ENTRETIEN – Les deux acteurs sont à l’affiche de la comédie très réussie de Pierre Salvadori, qui ouvrira le Festival de Cannes mardi soir.Elle l’appelle « Marmite » et lui « Demoustatche ». Et ils rigolent ensemble comme s’ils se connaissaient depuis toujours. Leur duo à l’écran est tout aussi fluide et jubilatoire que lors de l’exercice de l’interview : Anaïs Demoustier et Pio Marmaï font des étincelles dans l’excellente comédie de Pierre Salvadori La Vénus électrique. Lui en peintre éploré ayant perdu sa femme et l’inspiration, et elle en circassienne de foire, roublarde et prête à tout pour sortir de la misère, ils maîtrisent autant la langue que le rythme et l’humour, indispensables à la comédie.
Leur duo, complété par celui formé par Gilles Lellouche et Vimala Pons, devrait sans problème conquérir les spectateurs du Palais des festivals comme celui des salles obscures dans toute la France.
LA TRIBUNE DIMANCHE – La Vénus électrique est une comédie avec du rythme, de l’humour, de la légèreté, mais qui aborde aussi des sujets sérieux comme le deuil ou la culpabilité.
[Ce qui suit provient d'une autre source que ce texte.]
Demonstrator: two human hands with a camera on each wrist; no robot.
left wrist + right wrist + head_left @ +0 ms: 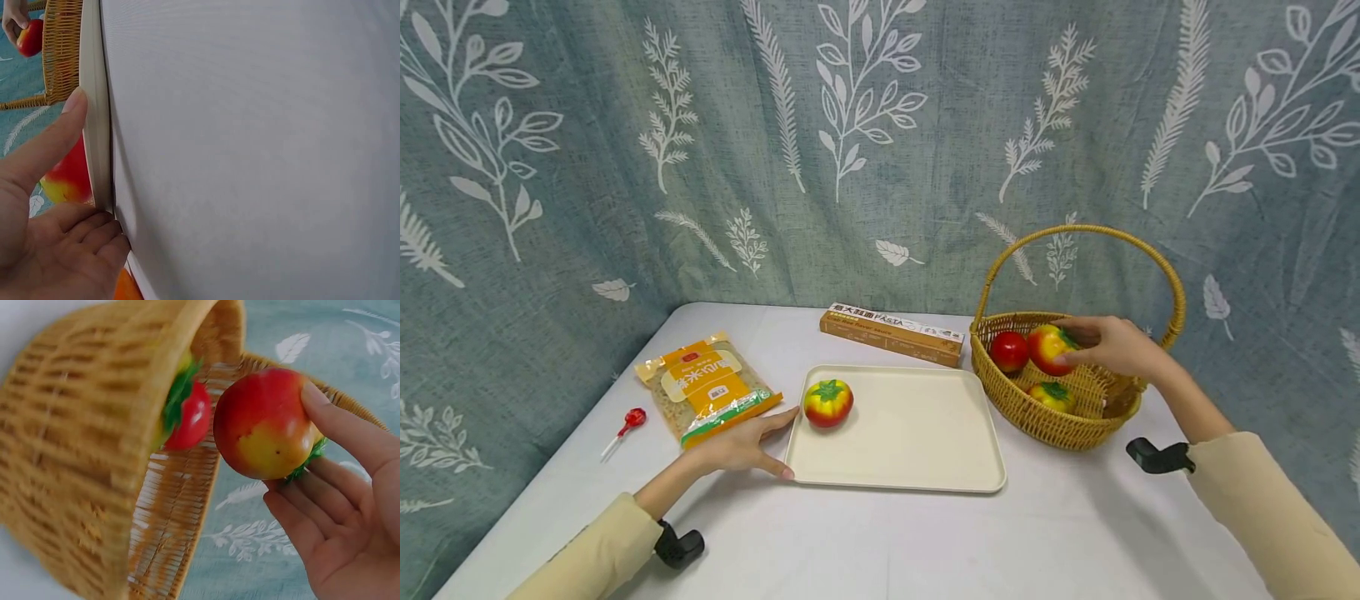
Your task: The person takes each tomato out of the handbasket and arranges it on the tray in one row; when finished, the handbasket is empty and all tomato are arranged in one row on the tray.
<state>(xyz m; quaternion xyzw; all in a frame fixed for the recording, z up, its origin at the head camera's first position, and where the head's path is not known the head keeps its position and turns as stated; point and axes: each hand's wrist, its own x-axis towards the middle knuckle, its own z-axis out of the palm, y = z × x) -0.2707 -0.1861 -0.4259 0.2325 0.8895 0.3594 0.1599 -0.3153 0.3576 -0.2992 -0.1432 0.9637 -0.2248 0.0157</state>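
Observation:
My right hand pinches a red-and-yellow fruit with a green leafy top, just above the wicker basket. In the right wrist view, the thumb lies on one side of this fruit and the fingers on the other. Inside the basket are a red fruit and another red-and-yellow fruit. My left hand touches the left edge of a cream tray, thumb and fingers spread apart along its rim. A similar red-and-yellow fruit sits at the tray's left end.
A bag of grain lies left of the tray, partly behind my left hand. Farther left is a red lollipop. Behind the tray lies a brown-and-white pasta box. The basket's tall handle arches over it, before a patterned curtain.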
Est-ce rare de recevoir un scénario de comédie aussi virtuose ?
Anaïs Demoustier : C’est un peu comme un cadeau. On a l’habitude de lire des scénarios plus ou moins excitants et surprenants et celui-là était vraiment ultra-plaisant, à la fois riche, très bien écrit et très exigeant. J’ai senti le potentiel plaisir que j’allais prendre à tourner ce film et à l’amusement qui découlerait de toutes ces couches de « fiction dans la fiction », de légèreté mais aussi de profondeur, car le film parle en effet de thèmes assez intenses.
Pio Marmaï : C’est la manière dont Pierre Salvadori construit ses films : il aborde des sujets profonds sans que ça empêche la fantaisie et la comédie. Moi, j’adore voir à l’écran des gens qui sont totalement au bout du rouleau, ils me font marrer : je ne sais pas comment l’expliquer mais j’ai besoin de ça, ça me rassure ! Et c’est intéressant à jouer, ça crée des personnages avec beaucoup plus d’épaisseur.